TASK DIRECTIONS: Starting at the line that has "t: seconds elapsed" and stopping after the line that has "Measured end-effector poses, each", reproduce the listing below exactly; omit everything else.

GIVEN DATA:
((
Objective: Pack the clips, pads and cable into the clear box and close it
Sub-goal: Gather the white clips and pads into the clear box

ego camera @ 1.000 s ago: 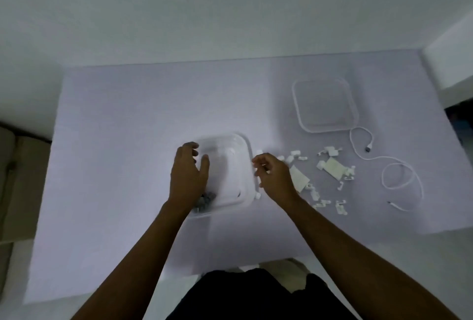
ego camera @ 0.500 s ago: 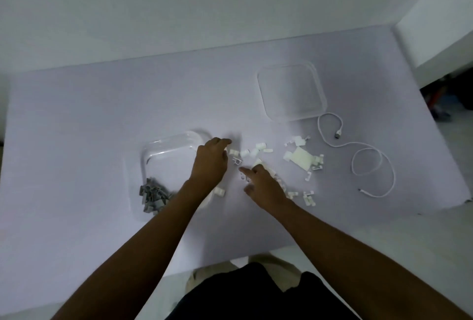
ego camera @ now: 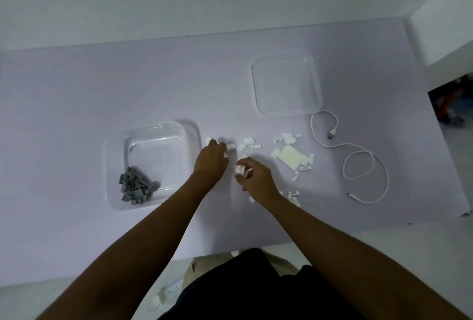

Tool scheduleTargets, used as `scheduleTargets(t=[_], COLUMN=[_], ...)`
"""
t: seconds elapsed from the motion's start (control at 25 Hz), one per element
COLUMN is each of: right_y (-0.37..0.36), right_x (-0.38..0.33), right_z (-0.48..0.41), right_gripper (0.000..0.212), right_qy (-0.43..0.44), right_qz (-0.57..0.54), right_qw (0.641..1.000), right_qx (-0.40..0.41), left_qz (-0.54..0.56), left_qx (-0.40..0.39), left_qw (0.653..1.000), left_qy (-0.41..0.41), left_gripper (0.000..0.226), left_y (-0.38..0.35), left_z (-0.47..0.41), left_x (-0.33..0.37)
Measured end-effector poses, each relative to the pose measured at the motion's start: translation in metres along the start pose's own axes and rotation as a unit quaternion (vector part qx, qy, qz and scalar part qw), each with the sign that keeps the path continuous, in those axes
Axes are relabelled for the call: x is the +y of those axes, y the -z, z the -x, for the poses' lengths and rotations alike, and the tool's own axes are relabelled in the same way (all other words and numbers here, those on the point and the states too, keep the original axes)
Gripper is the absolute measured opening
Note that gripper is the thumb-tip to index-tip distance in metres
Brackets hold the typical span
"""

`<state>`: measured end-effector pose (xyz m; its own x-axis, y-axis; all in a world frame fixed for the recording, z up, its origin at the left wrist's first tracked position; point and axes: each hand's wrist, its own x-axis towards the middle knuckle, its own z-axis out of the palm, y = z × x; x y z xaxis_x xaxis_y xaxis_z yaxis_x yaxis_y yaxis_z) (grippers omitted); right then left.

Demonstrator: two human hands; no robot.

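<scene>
Done: grey plastic clips (ego camera: pixel 137 187) piled inside clear square plastic box (ego camera: pixel 115 166), left of both grips
Left: small white plastic clips (ego camera: pixel 248 142), white square pads (ego camera: pixel 291 160), white coiled cable (ego camera: pixel 358 163) loose on counter (ego camera: pixel 76 114); clear square lid (ego camera: pixel 317 81) off
Grips: left hand (ego camera: pixel 211 162) curled over white clips, hold unclear; right hand (ego camera: pixel 254 178) pinching white clips

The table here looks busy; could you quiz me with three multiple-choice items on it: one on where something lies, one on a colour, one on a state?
1. Where does the cable lie?
A. inside the box
B. right of the white clips
C. under the lid

2. What colour are the clips already in the box?
A. grey
B. red
C. green

3. How is the box?
A. closed
B. upside down
C. open, with its lid apart

Answers:
1 B: it lies looped on the table beyond the white clips.
2 A: the grey clips sit in a corner of the box.
3 C: the lid lies on the table, apart from the box.
</scene>
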<state>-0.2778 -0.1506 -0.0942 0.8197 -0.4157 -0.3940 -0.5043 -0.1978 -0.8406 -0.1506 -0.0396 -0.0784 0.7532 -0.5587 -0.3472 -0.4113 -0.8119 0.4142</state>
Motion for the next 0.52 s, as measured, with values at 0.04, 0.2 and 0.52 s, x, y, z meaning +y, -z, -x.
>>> scheduleTargets(t=[0.04,0.2,0.52], right_y=[0.011,0.053,0.066], right_x=[-0.004,-0.011,-0.006], right_z=[0.0,0.001,-0.049], right_gripper=[0.025,0.011,0.036], right_qy=[-0.055,-0.18,-0.046], right_qz=[-0.088,-0.351,-0.013], right_qw=[0.995,0.917,0.998], right_qx=[-0.003,-0.053,0.047], left_qz=[-0.007,0.006,0.104], left_qx=[0.005,0.018,0.045], left_qw=[1.0,0.999,0.986], left_qy=[0.011,0.038,0.126], left_gripper=[0.025,0.012,0.016], left_y=[-0.005,-0.019,-0.009], left_z=[-0.001,-0.006,-0.009], left_x=[0.002,0.009,0.017])
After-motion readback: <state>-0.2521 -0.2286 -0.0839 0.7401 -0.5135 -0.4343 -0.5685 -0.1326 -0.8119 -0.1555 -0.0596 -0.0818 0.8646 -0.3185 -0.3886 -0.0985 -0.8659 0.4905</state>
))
WRITTEN SOLUTION:
t: seconds elapsed from the motion's start (control at 25 Hz), one per element
COLUMN is each of: right_y (-0.37..0.36), right_x (-0.38..0.33), right_z (-0.48..0.41), right_gripper (0.000..0.212), right_qy (-0.43..0.44), right_qz (-0.57..0.54), right_qw (0.641..1.000), right_qx (-0.40..0.41), left_qz (-0.54..0.56), left_qx (-0.40..0.39), left_qw (0.653..1.000), left_qy (-0.41..0.41), left_gripper (0.000..0.226), left_y (-0.38..0.35), left_z (-0.47..0.41), left_x (-0.33..0.37)
Measured end-effector poses, each relative to the pose measured at the motion's start: translation in metres along the start pose's own axes and rotation as a unit quaternion (vector part qx, qy, qz and scalar part qw), each with the sign that keeps the path continuous, in those axes

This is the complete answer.